Healing: Healing magic can only heal physical injuries and poison. Basically, if it can be to done you by others, magic will heal it. But there are a few exceptions.

  • Magic can’t cure disease, since microbes are living too, and Illwyn won’t kill them simply because she can.
  • Healing can’t regenerate missing limbs and organs.
  • Healing magic can’t bring you back from the dead. Nothing can.
  • Magic can delay the effects of aging and extend life, but it’s not forever and only works if someone undergoes regular “treatments.”

So if you get shot, magic can heal you. But if you’ve got heart disease, go to a doctor. I’ll go more in depth when I get into technology in a later post, but this is one of the few places where science outperforms magic in every way.

Necromancy: Every living creature has a soul, from the smallest microbe to the largest Uthiran. When a creature dies, its soul goes away and the creature becomes lifeless. Therefore, the dead cannot rise on their own except with the help of a necromancer.

A necromancer places a part of their soul into a vessel and the vessel comes back to life. The vessel is under complete control of the necromancer and retains nothing from its previous life. The number of corpses an individual can raise depends on their skill. Souls are not infinite and a necromancer must have some of their own soul in their bodies to remain alive. Less adept necromancers need more soul per corpse to raise and control them and therefore can only raise a few. The most powerful are able to create rampaging hordes of the undead because they can control them with very little soul in each vessel. One only learns to do this with practice. Finally, if a necromancer dies with undead under their control, the undead go back to being dead.

Dead Periods demonstrates necromancy in action.

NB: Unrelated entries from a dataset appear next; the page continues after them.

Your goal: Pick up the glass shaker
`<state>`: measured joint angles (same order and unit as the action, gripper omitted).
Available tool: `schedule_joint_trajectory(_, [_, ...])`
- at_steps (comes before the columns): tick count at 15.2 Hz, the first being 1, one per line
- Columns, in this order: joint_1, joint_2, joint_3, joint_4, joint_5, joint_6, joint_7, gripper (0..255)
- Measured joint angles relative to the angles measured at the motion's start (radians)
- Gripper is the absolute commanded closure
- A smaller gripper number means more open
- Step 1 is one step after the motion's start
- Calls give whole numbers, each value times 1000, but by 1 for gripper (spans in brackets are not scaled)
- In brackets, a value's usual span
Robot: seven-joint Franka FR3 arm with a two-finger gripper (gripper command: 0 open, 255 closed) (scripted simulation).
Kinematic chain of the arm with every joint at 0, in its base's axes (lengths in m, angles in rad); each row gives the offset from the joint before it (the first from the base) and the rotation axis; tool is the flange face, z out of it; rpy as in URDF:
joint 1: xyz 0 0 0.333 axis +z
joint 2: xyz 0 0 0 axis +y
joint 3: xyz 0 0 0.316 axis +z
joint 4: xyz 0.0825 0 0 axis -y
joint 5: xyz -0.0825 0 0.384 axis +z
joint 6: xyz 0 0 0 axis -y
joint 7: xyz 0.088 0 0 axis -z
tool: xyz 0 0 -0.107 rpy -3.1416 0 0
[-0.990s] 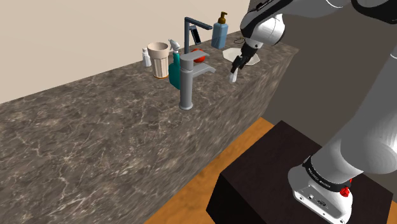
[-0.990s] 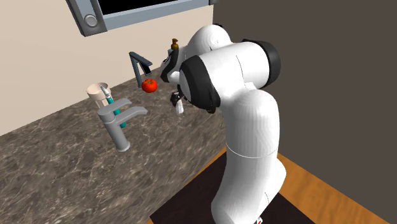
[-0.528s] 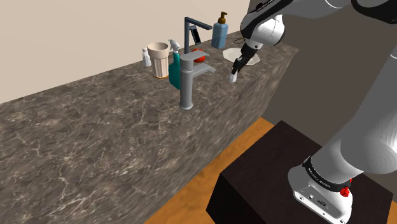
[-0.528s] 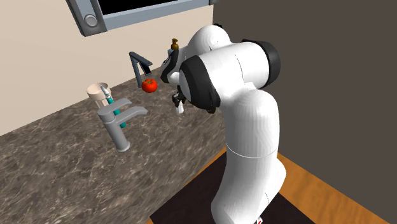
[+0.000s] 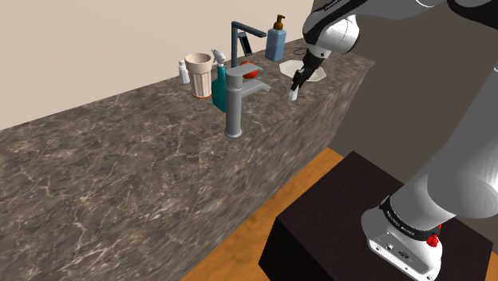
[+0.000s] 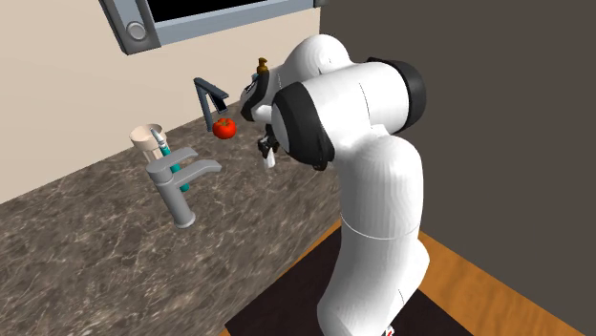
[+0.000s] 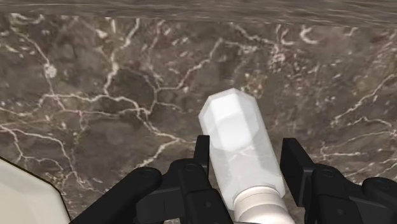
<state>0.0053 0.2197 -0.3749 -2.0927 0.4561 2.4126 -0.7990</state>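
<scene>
The shaker [image 7: 238, 143] is a small, pale, translucent faceted bottle with a white cap. In the wrist view my black gripper [image 7: 249, 162] is shut on it, one finger on each side near the cap end. In the shoulder view the shaker [image 5: 292, 95] hangs tilted from the gripper [image 5: 296, 85], just above the dark marble counter [image 5: 144, 176] near its front edge. From the second exterior view the shaker [image 6: 269, 160] shows below the gripper [image 6: 266, 147], partly behind the white arm.
On the counter stand a grey faucet [image 5: 235, 96], a dark faucet [image 5: 243, 36], a blue soap bottle [image 5: 276, 40], a beige cup [image 5: 199, 74], a teal spray bottle [image 5: 219, 80] and a red tomato [image 6: 224, 128]. A white plate [image 5: 317, 73] lies beside the gripper.
The hand has risen a little with the shaker between its fingers. Everything else on the counter stays put.
</scene>
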Motion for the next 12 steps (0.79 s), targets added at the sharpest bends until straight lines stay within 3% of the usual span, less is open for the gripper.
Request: schedule_joint_trajectory(12, [12, -87, -23, 56, -91, -124, 84, 255])
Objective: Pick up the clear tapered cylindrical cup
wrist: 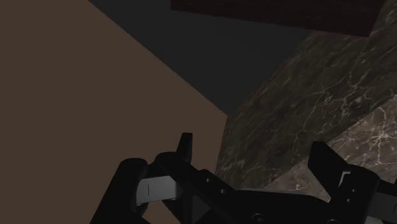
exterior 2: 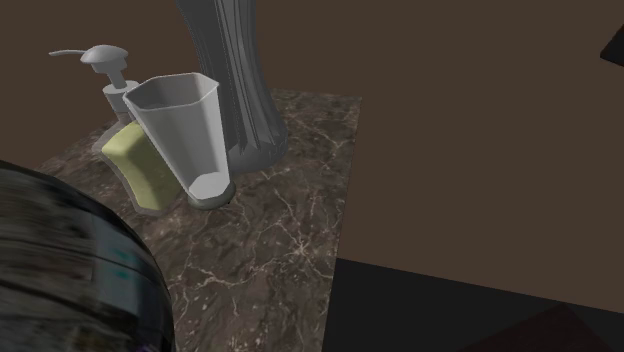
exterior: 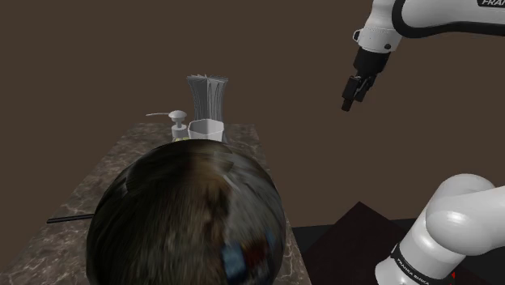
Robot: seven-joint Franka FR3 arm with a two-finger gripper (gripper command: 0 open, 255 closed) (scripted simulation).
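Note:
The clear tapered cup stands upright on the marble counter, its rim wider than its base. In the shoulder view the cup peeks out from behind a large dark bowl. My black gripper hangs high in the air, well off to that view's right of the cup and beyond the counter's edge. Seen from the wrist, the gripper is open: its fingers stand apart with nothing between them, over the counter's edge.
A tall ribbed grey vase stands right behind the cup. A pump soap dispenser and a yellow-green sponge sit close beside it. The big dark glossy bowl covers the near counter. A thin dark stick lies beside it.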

Summoning: Item summoning, which creates items out of Alpha’s divine energy, has a few rules attached to it:

  • You can only summon inorganic items. This means no food, no natural fibers and no living creatures.
  • Any item summoned must have a real-world template available. For example, early on in A Clear and Feathered Danger, Quintanelle summons on her mage robes. She can do this because her actual robe is kept in a sealed, temperature-controlled vault in Teolos. Her robes are made of an inorganic cotton substitute.
  • Summoned items have a lifespan of exactly 24 hours before they are dispersed.

Teleportation: Teleportation requires a portal, either made from stone or crystal. The further you need to teleport, the more mages you’ll need to open the portal and keep it open.  You also can’t teleport off-planet.